= Exercise =
Below are some records. Return exactly the lines from the one containing "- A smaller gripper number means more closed" through the one containing "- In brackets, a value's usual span", both included, and only those.

*** Given information ***

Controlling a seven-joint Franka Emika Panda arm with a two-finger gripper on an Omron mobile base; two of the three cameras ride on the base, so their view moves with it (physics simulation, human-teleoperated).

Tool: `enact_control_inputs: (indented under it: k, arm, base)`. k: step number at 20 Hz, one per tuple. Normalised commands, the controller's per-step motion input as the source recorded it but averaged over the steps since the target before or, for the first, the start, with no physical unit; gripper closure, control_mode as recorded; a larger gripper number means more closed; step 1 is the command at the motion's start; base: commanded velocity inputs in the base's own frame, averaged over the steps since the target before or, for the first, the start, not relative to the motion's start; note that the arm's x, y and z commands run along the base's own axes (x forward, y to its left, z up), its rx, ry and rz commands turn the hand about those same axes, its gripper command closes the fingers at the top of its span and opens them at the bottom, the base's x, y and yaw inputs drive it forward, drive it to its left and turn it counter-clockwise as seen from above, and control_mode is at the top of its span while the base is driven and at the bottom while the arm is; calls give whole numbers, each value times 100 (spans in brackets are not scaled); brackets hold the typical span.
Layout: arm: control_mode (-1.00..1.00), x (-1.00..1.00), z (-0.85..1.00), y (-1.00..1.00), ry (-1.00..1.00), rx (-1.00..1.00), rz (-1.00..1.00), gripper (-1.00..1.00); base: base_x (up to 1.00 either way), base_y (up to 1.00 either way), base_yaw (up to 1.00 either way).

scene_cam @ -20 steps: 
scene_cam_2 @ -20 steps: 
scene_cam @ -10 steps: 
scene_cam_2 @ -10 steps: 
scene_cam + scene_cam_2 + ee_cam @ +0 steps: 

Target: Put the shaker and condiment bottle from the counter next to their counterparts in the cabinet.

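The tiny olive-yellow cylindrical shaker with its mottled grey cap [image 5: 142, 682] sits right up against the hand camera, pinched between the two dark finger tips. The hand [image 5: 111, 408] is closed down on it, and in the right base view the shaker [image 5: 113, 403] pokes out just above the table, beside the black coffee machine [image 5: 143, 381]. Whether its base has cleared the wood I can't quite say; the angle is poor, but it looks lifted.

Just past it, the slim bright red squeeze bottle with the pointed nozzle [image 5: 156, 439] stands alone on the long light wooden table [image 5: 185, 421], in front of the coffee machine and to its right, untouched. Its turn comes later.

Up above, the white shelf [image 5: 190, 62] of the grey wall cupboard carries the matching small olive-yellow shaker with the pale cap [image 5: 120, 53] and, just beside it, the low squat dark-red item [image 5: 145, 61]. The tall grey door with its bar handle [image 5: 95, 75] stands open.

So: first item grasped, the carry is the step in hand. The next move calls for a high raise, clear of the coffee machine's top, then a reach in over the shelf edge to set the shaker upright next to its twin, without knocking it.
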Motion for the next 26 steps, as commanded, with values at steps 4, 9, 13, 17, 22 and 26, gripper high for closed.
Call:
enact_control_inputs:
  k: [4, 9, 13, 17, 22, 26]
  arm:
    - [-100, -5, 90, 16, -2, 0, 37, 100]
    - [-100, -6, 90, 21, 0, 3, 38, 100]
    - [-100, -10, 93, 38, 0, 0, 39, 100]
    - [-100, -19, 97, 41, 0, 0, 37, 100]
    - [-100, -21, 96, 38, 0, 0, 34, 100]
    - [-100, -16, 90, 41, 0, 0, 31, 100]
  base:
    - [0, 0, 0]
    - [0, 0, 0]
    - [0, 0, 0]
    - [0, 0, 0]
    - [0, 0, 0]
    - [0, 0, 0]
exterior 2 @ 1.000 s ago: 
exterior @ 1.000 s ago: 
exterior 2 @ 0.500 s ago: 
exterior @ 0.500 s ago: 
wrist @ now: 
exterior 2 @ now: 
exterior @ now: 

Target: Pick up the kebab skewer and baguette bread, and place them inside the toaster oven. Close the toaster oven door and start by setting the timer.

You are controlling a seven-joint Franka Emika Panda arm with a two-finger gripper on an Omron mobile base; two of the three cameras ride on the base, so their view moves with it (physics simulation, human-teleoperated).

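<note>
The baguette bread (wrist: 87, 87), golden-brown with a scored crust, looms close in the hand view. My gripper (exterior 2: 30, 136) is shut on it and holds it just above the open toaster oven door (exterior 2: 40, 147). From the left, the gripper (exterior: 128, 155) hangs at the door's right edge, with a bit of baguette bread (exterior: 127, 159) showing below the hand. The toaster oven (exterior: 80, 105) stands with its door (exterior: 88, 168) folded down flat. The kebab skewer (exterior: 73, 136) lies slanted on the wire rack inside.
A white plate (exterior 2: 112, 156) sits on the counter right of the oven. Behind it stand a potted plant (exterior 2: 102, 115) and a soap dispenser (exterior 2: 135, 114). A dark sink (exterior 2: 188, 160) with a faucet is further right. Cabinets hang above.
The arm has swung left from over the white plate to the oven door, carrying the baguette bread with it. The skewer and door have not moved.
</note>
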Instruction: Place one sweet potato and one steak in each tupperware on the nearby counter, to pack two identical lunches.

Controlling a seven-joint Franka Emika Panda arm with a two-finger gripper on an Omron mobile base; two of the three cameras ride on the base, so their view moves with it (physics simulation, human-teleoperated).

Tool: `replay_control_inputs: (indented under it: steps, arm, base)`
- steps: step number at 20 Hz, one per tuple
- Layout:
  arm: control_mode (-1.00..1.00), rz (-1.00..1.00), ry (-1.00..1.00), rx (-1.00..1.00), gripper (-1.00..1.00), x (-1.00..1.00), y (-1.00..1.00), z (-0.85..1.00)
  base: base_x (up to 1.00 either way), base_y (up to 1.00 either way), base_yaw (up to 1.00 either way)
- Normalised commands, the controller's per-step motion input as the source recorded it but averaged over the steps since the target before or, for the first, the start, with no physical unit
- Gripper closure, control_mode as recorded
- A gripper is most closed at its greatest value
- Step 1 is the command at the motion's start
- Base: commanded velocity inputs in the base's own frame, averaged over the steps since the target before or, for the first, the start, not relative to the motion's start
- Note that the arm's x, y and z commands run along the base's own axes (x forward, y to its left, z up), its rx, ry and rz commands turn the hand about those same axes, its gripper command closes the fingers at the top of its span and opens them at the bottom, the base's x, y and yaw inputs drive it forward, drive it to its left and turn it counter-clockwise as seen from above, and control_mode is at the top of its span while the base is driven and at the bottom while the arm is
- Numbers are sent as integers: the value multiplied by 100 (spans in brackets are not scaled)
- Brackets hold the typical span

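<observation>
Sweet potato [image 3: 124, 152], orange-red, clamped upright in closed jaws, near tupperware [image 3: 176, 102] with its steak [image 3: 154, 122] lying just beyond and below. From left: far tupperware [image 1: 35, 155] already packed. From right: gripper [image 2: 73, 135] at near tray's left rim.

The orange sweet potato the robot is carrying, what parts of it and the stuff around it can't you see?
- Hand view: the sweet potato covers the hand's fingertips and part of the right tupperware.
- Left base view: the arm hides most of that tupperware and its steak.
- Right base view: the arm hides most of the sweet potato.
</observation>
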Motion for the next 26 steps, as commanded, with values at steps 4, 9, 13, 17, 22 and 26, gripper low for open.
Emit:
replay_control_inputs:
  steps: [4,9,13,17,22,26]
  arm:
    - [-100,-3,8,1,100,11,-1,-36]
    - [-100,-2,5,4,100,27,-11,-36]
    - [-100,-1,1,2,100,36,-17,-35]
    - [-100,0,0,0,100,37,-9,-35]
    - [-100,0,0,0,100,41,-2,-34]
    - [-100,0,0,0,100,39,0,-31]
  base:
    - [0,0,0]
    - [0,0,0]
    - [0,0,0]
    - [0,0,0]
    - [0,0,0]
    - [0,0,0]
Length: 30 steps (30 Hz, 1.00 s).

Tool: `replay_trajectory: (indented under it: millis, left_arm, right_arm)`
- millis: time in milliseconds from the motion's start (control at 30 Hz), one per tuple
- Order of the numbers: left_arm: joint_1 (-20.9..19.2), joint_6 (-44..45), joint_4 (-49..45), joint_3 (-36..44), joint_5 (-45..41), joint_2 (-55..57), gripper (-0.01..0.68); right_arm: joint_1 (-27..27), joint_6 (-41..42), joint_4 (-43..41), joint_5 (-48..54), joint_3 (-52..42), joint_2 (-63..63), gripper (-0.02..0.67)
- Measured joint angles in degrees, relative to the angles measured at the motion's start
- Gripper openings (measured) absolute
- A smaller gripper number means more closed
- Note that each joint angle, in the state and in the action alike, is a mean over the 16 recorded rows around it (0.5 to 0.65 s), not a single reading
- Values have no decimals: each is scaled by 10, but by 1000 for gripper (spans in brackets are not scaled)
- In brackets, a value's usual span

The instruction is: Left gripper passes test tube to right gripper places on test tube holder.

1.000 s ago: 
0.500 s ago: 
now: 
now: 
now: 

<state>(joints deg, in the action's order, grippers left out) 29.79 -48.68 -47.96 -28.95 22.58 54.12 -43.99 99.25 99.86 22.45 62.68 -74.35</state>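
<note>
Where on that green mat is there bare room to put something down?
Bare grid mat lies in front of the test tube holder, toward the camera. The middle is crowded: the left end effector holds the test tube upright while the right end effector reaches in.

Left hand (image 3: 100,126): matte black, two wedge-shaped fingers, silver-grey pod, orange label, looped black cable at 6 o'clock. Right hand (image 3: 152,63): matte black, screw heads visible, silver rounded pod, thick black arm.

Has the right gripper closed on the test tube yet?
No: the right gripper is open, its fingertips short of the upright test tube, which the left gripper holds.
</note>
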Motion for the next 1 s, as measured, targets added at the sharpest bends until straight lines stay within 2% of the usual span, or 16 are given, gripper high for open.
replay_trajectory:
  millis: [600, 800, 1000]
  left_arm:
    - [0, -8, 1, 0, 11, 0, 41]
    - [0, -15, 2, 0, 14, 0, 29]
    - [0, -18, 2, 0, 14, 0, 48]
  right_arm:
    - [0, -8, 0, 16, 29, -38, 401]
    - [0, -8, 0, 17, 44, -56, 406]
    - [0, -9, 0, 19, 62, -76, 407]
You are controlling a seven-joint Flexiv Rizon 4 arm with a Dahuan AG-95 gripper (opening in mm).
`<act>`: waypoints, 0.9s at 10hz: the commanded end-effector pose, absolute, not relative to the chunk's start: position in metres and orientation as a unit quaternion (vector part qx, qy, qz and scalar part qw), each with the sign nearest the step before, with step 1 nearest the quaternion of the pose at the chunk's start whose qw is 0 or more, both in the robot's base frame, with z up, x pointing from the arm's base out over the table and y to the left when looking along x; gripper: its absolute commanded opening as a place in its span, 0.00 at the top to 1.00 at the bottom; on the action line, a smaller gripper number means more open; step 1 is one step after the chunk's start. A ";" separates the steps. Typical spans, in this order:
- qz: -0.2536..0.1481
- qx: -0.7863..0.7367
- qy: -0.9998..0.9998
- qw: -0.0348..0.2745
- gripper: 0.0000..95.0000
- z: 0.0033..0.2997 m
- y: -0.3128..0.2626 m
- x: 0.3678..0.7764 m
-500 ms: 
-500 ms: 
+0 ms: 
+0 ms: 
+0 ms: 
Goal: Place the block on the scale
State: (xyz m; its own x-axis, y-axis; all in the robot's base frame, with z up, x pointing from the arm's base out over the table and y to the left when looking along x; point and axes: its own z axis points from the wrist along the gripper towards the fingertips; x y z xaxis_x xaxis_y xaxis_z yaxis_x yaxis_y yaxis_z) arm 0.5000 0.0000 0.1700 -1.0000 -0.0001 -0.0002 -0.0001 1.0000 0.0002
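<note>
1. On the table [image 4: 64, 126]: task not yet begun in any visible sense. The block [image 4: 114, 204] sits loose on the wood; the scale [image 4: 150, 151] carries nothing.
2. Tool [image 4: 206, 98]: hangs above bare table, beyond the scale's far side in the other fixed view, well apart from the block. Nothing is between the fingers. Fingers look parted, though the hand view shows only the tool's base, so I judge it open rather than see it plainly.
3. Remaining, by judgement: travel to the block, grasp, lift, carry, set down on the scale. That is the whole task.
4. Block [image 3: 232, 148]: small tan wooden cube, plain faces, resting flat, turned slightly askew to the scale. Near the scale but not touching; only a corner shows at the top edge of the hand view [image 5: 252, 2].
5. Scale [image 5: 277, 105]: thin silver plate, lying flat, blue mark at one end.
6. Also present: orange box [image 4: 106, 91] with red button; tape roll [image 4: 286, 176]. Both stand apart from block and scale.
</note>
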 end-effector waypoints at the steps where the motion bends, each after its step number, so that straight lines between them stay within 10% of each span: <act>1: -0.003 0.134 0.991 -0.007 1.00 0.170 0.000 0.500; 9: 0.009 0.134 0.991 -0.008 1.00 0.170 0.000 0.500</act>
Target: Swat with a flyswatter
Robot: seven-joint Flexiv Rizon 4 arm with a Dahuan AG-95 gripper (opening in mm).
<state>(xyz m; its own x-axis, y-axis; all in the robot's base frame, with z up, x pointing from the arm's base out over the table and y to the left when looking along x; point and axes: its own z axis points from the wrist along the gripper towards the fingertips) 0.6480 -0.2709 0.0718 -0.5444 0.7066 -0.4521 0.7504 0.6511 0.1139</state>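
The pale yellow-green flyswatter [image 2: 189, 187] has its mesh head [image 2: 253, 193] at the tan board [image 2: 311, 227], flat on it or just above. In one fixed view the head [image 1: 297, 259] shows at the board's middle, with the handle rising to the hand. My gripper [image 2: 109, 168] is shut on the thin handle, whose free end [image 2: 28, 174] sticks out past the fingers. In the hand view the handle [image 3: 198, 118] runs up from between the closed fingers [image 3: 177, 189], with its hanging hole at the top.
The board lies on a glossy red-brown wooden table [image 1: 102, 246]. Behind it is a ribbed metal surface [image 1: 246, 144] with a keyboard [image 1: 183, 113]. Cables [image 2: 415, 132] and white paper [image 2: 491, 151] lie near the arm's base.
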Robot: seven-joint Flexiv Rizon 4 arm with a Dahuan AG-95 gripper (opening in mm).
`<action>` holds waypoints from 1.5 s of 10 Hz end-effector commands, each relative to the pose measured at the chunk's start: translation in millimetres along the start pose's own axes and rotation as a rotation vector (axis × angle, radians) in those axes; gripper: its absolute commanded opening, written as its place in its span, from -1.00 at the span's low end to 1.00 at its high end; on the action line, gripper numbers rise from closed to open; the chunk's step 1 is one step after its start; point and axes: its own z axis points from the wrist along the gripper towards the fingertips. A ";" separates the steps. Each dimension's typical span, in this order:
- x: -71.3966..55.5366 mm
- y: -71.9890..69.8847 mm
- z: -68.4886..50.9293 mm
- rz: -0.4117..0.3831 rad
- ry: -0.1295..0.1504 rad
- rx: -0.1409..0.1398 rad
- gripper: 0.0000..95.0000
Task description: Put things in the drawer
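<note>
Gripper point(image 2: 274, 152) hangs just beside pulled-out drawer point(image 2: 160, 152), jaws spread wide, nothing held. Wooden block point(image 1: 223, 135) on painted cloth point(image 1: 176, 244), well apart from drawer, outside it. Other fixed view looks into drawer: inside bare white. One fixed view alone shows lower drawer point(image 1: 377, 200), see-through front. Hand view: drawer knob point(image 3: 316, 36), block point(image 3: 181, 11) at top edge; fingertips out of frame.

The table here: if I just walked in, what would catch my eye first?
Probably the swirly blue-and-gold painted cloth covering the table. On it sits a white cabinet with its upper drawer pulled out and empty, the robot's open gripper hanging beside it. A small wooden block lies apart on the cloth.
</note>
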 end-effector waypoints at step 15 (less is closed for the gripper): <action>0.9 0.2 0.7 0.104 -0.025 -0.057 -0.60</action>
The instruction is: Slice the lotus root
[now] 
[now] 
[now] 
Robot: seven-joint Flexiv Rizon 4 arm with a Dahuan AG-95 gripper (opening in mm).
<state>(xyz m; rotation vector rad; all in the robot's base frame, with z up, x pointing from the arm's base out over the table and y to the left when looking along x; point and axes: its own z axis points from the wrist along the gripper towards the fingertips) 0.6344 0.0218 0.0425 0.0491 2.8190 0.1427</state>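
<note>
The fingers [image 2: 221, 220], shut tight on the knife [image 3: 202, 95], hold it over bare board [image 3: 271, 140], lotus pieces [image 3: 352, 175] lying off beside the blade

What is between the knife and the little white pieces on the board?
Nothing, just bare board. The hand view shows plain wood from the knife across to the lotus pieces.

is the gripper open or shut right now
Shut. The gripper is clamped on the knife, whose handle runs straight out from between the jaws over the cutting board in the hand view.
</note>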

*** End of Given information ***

= Answer space =
- A smaller gripper number means more closed
- Note that each joint angle, in the state and in the action alike, is a mean over the 16 recorded rows around it (0.5 to 0.65 s), not a single reading
- Values have no decimals: each is scaled by 10, but by 1000 for gripper (spans in brackets are not scaled)
- In brackets, a value's usual span

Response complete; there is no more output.